Dr. Thomas Starzl, liver transplant pioneer, is dead

Dr. Thomas Starzl was a leading researcher on anti-rejection drugs

March 06, 2017 10:03 pm | Updated March 21, 2017 01:20 pm IST - Pittsburgh

Medical hero: This image dated November 10, 1989, shows transplant pioneer Dr. Thomas E. Starzl.

Medical hero: This image dated November 10, 1989, shows transplant pioneer Dr. Thomas E. Starzl.

Dr. Thomas Starzl, who pioneered liver transplant surgery in the 1960s and was a leading researcher into anti-rejection drugs, has died. He was 90.

The University of Pittsburgh, speaking on behalf of Dr. Starzl’s family, said the renowned doctor died on Saturday at his home in Pittsburgh.

Dr. Starzl performed the world’s first liver transplant in 1963 and the world’s first successful liver transplant in 1967, and pioneered kidney transplantation from cadavers. He later perfected the process by using identical twins and, eventually, other blood relatives as donors.

Since Dr. Starzl’s first successful liver transplant, thousands of lives have been saved by similar operations. “We regard him as the father of transplantation,” said Dr. Abhinav Humar, clinical director of the Thomas E. Starzl Transplantation Institute. “His legacy in transplantation is hard to put into words it’s really immense.”

Dr. Starzl joined the University of Pittsburgh School of Medicine in 1981 as professor of surgery, where his studies on the anti—rejection drug cyclosporin transformed transplantation from an experimental procedure into one that gave patients a hope they could survive an otherwise fatal organ failure.
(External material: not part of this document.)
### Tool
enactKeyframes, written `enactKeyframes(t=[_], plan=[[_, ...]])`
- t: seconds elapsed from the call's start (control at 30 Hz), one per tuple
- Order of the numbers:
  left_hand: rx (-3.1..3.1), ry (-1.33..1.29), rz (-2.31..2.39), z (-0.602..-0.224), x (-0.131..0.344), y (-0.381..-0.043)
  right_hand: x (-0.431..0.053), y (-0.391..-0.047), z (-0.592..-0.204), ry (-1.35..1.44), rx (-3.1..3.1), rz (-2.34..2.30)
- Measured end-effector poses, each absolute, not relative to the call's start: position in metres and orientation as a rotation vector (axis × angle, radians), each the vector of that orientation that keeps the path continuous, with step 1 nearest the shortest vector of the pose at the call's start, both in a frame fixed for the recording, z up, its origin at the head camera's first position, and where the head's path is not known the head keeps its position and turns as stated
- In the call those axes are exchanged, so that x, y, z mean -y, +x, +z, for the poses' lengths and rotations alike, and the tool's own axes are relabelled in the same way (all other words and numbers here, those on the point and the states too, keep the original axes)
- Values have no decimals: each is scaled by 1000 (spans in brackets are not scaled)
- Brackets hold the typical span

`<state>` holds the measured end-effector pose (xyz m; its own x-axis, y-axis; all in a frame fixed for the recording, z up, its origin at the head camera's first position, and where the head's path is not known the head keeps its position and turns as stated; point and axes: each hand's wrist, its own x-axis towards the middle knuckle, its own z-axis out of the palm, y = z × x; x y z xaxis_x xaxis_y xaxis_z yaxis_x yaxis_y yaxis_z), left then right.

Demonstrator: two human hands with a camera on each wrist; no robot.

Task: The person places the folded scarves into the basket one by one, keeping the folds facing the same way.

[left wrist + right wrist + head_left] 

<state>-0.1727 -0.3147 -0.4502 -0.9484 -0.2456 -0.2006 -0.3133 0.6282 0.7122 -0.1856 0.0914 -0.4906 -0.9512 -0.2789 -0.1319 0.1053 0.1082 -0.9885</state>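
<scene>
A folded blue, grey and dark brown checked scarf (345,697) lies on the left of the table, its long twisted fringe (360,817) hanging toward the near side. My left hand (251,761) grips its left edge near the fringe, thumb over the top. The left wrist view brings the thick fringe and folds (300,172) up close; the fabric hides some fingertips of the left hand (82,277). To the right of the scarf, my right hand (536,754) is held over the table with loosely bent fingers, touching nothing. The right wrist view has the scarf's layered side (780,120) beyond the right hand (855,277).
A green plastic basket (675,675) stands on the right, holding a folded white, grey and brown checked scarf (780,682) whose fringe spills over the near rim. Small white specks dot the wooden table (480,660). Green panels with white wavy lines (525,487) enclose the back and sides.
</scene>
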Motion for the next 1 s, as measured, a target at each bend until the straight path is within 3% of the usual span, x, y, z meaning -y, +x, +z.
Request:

It was his development of cyclosporin in combination with steroids that offered a solution to organ rejection.

Until 1991, Dr. Starzl served as chief of transplant services at UPMC, then was named director of the University of Pittsburgh Transplantation Institute, where he continued research on a process he called chimerism, based on a 1992 paper he wrote on the theory that new organs and old bodies “learn” to co-exist without immunosupression drugs.

The institute was renamed inhis honour in 1996, and he continued as its director.

In his 1992 autobiography, The Puzzle People — Memoirs of a Transplant Surgeon , Dr. Starzl said he actually hated performing surgery and was sickened with fear each time he prepared for an operation. “I was striving for liberation my whole life,” he said in an interview.